Hightlights columns are optional, and correspond to regions of the browser that will be highlighted for this specific region (boxed). As many highlights can be used in a comma-separated lists, the first highlight will be in blue and all the others in red. The positions of the beginning of the highlights (highlight_starts) are not relative to the Start coordinate of the region but are absolute coordinates on the chromosome, so they should be included within the Start and End coordinates. The highlight widths are not coordinates but the total length of the highlighted region, such that the box will be drawn from Highlight_start to Highlight_start + Highlight_width. On the above example, the region to plot is chr1:1000-5000, using col6=3000,4000 and col7=50,200 will make a blue box higlighting chr1:3000-3050 and a red one highlighting chr1:4000:4200.

Use <env>=”all” to include all samples, “most” for all data-types except mC, or any single environment for data type-specific browsers [all, most, ChIP, TF, RNA, sRNA, mC].

By default, no TE file is used. If you want to add TE annotations, supply a bed-file in the config file browser_TE_file.

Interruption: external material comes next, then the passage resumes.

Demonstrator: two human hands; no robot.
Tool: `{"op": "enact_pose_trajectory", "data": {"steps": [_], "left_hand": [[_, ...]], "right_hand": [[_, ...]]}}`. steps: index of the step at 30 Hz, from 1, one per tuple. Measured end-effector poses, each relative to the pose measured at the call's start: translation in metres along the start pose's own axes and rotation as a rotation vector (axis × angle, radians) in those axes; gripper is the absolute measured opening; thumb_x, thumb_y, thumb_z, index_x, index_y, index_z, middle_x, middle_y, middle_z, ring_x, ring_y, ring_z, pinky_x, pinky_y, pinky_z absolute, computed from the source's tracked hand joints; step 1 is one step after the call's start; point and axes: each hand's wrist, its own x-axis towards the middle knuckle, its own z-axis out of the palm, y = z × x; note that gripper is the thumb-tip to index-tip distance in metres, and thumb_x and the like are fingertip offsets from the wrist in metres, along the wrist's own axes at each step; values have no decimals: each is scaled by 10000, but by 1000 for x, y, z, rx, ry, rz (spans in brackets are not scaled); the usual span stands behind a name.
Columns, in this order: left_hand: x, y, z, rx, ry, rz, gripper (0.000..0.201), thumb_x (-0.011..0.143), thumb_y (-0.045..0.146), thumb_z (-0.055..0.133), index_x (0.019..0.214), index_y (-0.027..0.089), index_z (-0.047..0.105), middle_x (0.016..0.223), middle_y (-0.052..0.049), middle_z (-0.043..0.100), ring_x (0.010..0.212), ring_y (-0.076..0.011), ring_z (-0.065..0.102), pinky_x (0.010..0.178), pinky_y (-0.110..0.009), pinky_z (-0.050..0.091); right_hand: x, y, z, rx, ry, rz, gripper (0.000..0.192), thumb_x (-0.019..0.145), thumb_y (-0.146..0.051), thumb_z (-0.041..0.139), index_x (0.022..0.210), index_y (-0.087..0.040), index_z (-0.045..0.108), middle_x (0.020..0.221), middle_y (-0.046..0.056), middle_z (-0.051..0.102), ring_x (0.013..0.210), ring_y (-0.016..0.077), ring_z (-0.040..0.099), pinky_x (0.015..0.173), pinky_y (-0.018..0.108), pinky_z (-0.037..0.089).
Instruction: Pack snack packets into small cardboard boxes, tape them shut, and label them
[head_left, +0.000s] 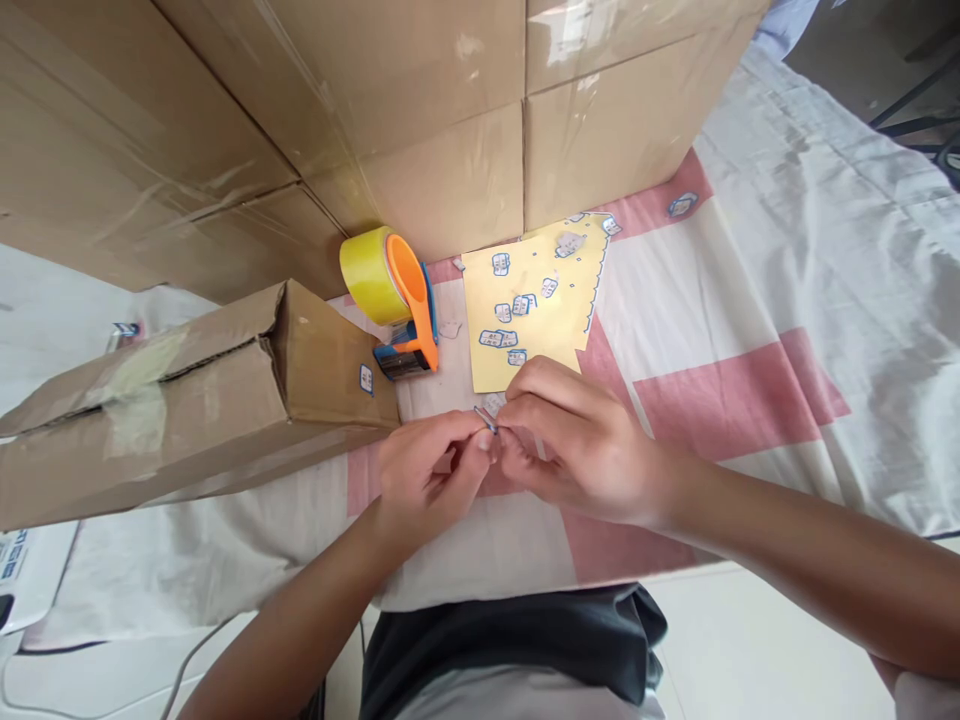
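Between my fingertips is a small blue-edged paper cutout (489, 421), mostly covered by them. My left hand (431, 465) pinches it from the left, thumb and forefinger together. From the other side my right hand (577, 440) grips it, its fingers curled close. Just beyond my hands lies a yellow sheet of paper (487, 370) with several small blue-outlined cutouts (521, 304) scattered on it. A grey paper scrap (570, 243) rests near its top right. Pale paper bits, partly hidden, lie between my hands and the sheet.
An orange and blue tape dispenser (409, 300) with yellow tape stands left of the sheet. A long cardboard box (225, 390) is at the left, one cutout on its end. Large cardboard boxes (420, 130) wall off the back. The cloth (720, 400) is pink and white.
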Motion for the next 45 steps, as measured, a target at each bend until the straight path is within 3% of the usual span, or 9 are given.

By default, a single track will be used for each sample where all the replicates are merged. If you want to plot all individual replicates, change the plot_allreps to true in the config file.

This option is particularly useful if after a first analysis you want to visually investigate the profiles of some samples over individual regions identified in the analysis, such as peaks of a specific transcription factors, small RNA clusters, differentially expressed genes or DMRs. To do so, simply use these regions of interests as target files.

See Example output.

Rerunning a specific analysis

Changing parameters in the config file should trigger a rerun of the impacted samples. Similarly, changing the samples in the samplefile will rerun the analysis. This can be useful to focus the analysis on only a subset of samples, notably for plotting browsers and heatmaps/metaplots to avoid overcrowded images. Several instances of the epicc pipeline can also be chained to change some parameters in a script, for example:

for scale in default sample type; do
  snakemake --profile profiles/slurm results/combined/plots/Heatmap__regions__most__test_smk_${scale}__ColCEN__interesting_genes.pdf --config heatmap_target_file="data/target_genes.bed" heatmap_target_file_label="interesting_genes" heatmaps_scales=${scale}
done

If snakemake says that all the file are already present and you would still like to rerun a specific analysis, force snakemake to recreate the target file, adding to the snakemake command: <target_file> --force e.g snakemake --cores 1 results/combined/plots/srna_sizes_stats_test_snakemake_sRNA.pdf --force

If only the combined analysis is to be performed, and not everything else, delete all the chkpts files in results/combined/chkpts/ as well as in the chkpt of each relevant environment results/<env>/chkpts/<env>_analysis__<analysis_name>__<ref_genome>.done.